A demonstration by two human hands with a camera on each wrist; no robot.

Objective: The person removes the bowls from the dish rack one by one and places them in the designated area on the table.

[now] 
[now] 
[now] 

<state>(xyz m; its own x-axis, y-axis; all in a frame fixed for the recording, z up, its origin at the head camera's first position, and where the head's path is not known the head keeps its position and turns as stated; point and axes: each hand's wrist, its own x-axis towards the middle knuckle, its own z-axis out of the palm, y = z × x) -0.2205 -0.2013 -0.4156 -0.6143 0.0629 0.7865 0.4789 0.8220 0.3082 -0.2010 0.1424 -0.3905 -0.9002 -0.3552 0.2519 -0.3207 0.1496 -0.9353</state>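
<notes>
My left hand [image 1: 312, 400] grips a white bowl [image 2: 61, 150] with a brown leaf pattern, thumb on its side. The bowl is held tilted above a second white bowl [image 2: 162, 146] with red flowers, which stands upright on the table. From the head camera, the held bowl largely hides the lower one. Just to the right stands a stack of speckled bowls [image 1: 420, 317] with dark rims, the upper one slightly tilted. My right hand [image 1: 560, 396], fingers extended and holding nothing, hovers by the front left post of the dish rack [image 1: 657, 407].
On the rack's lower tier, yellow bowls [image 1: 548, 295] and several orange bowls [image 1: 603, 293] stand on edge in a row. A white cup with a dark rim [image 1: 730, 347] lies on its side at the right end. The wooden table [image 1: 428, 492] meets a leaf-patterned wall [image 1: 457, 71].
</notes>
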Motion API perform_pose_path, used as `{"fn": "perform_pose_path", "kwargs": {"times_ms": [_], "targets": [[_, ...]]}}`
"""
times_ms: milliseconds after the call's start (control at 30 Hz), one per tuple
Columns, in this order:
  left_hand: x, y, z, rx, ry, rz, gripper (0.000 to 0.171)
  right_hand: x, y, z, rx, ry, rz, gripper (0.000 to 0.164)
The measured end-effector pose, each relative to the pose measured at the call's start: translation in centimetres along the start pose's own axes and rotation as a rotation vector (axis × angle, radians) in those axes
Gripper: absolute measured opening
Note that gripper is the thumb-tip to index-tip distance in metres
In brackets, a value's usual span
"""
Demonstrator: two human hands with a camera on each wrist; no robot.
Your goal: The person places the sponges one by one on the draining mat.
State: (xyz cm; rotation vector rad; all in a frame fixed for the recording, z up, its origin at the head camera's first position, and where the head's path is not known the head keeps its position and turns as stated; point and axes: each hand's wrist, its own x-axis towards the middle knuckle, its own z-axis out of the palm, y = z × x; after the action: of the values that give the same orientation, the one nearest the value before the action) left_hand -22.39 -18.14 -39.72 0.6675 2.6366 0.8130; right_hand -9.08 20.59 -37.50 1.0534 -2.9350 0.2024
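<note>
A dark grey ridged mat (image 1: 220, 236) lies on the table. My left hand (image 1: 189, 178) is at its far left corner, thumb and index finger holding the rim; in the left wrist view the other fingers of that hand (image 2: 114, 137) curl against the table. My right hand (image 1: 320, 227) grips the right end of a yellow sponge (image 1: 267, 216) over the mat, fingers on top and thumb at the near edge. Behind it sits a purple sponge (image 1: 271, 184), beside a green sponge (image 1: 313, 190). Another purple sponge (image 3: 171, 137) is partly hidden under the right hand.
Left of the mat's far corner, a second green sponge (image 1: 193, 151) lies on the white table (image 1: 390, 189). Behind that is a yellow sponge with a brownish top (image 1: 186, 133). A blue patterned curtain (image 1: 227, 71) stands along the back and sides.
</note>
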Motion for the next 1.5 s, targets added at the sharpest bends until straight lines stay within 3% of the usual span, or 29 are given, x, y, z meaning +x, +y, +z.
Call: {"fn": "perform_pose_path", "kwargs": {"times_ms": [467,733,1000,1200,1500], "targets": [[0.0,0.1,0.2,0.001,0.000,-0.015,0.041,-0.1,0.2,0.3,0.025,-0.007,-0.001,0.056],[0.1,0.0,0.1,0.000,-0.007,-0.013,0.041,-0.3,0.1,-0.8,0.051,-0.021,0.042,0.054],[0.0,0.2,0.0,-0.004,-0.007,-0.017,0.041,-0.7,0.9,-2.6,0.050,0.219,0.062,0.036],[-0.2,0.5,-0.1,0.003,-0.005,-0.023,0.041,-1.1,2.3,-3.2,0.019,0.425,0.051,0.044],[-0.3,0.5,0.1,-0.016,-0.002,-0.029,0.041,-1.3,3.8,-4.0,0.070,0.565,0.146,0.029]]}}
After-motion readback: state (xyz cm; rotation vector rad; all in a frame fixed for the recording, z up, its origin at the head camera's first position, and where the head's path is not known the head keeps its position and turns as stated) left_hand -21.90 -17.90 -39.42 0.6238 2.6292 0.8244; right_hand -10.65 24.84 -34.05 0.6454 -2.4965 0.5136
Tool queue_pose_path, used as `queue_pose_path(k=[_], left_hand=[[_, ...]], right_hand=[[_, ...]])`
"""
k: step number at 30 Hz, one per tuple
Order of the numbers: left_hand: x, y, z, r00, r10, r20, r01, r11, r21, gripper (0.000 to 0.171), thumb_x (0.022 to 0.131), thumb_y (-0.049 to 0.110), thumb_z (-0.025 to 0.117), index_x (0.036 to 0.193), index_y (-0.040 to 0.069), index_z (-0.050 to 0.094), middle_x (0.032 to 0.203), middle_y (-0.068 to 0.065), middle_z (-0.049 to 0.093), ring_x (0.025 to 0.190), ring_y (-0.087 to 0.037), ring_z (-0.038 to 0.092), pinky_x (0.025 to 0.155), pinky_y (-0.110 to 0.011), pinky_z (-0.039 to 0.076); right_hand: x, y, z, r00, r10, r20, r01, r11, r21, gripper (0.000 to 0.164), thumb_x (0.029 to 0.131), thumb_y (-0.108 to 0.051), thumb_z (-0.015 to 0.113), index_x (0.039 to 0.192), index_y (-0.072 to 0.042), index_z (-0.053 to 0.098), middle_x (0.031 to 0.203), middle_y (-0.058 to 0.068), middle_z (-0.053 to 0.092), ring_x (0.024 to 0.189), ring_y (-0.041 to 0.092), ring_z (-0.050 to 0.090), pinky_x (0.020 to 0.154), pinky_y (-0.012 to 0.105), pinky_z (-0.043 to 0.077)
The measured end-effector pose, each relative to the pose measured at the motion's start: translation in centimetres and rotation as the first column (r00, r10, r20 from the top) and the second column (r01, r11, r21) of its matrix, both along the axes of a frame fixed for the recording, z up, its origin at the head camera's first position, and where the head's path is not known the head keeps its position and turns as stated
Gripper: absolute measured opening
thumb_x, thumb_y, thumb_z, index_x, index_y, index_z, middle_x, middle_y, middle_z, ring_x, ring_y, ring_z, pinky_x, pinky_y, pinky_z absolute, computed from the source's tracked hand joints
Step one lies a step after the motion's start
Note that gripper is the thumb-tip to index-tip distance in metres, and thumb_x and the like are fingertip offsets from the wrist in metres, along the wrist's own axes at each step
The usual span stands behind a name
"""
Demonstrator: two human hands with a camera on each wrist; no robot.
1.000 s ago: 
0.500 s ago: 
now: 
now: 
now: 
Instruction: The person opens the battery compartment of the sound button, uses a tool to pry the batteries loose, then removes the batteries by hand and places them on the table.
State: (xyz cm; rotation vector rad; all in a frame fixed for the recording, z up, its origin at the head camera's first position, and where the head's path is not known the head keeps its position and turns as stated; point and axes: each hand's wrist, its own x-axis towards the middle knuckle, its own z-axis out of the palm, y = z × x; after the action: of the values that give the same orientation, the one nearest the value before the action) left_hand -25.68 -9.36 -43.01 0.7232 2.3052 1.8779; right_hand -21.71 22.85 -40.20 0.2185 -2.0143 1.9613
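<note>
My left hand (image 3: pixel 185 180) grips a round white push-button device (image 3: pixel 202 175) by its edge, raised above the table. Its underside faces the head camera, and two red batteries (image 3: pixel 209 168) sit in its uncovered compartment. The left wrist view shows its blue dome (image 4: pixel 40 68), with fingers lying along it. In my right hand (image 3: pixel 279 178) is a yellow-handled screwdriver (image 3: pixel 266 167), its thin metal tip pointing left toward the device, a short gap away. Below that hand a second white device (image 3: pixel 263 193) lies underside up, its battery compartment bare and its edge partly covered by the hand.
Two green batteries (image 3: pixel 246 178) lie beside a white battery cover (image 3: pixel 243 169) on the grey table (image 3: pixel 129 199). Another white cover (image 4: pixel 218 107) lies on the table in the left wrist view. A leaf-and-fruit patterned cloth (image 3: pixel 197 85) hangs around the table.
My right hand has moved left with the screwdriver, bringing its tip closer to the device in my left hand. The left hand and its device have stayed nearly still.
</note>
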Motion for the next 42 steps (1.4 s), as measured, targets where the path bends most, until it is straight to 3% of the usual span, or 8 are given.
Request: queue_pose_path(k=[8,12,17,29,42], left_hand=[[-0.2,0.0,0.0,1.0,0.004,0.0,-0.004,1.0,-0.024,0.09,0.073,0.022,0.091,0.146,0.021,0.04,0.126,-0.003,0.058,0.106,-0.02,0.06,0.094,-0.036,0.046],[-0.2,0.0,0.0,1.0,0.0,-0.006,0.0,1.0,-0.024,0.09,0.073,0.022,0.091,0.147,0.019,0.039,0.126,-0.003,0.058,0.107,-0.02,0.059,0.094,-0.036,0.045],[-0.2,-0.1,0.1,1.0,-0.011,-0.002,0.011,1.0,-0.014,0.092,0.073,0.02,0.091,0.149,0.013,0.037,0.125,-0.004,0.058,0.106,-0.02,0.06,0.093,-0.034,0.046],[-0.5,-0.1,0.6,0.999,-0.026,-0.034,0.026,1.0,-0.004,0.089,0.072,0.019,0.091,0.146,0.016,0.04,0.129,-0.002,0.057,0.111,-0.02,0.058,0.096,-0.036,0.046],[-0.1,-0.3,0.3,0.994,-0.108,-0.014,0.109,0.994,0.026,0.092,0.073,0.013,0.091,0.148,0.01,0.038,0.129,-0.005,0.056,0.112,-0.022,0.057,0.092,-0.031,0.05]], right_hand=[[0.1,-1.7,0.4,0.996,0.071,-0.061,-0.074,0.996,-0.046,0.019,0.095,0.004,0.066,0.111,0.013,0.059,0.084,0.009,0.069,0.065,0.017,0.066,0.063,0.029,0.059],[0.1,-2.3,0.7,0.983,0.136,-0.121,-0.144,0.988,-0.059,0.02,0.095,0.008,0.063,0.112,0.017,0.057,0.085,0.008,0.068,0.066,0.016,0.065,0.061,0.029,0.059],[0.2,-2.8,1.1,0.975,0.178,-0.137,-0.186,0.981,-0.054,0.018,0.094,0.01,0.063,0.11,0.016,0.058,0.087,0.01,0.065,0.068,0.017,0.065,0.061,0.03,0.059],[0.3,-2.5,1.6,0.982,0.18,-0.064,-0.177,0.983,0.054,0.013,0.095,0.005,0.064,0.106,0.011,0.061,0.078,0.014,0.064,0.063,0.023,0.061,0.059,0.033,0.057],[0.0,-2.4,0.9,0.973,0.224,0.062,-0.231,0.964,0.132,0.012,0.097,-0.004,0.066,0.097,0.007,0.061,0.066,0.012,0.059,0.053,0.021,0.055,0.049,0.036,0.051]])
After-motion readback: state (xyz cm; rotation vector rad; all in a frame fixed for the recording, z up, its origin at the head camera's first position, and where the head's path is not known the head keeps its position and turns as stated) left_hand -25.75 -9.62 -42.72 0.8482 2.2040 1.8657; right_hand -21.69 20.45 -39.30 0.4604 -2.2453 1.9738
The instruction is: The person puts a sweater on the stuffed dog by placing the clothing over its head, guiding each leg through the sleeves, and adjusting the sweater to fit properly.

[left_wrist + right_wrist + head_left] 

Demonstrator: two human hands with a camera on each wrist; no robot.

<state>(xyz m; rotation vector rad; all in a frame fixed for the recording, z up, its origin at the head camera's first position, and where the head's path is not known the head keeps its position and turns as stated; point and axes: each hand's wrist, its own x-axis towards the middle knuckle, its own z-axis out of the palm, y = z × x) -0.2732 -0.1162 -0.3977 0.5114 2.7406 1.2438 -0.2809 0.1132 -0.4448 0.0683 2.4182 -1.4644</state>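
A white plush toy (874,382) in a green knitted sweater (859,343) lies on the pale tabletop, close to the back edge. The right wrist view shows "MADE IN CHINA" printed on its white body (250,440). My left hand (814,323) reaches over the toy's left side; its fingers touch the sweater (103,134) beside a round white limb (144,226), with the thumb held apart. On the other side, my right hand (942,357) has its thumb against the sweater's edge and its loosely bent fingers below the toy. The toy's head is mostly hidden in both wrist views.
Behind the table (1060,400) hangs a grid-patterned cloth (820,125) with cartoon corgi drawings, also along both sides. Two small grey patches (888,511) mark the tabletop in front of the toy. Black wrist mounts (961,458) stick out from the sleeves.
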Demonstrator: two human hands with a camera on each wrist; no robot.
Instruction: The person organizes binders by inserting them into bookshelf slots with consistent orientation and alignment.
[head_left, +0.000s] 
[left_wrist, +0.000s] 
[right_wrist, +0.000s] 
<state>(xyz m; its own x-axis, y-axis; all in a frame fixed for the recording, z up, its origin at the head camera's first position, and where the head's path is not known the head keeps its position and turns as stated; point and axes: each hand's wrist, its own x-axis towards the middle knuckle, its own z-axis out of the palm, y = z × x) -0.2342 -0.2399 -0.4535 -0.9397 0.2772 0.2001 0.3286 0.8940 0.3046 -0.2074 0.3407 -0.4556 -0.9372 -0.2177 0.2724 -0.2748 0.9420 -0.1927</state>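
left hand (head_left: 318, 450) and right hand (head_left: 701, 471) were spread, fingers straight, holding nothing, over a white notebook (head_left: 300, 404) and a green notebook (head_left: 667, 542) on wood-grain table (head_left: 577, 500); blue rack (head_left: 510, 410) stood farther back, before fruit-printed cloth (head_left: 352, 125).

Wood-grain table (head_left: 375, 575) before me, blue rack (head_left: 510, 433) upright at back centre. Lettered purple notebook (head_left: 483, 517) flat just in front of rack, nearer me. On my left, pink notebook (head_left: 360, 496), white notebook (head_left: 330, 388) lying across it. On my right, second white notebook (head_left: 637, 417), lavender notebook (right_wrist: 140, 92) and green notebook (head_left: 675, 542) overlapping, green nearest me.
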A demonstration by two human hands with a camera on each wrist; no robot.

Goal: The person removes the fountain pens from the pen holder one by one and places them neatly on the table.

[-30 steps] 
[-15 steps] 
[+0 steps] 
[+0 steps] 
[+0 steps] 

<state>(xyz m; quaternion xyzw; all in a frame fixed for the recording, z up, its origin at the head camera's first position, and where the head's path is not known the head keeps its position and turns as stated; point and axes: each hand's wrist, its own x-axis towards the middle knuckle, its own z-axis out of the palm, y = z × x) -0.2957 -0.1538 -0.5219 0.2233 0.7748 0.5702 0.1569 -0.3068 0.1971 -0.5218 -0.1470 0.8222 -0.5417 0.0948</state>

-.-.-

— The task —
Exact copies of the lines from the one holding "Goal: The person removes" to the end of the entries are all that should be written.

— Your response —
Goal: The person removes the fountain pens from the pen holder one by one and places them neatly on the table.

[-30 steps] 
[-15 steps] 
[+0 steps] 
[+0 steps] 
[+0 steps] 

<state>(xyz m; quaternion xyzw; all in a frame fixed for the recording, z up, its origin at the head camera's first position, and where the head's path is not known the head keeps its position and turns as stated; point and axes: each hand's wrist, its own x-axis towards the middle knuckle, its own z-axis out of the palm, y = z × x) -0.2957 -0.1538 -0.5219 0.2233 0.7748 0.5702 0.1569 -0.3068 0.1971 -0.5218 -0.1470 0.8222 -0.5417 0.0948</state>

The output for this exercise is now complete.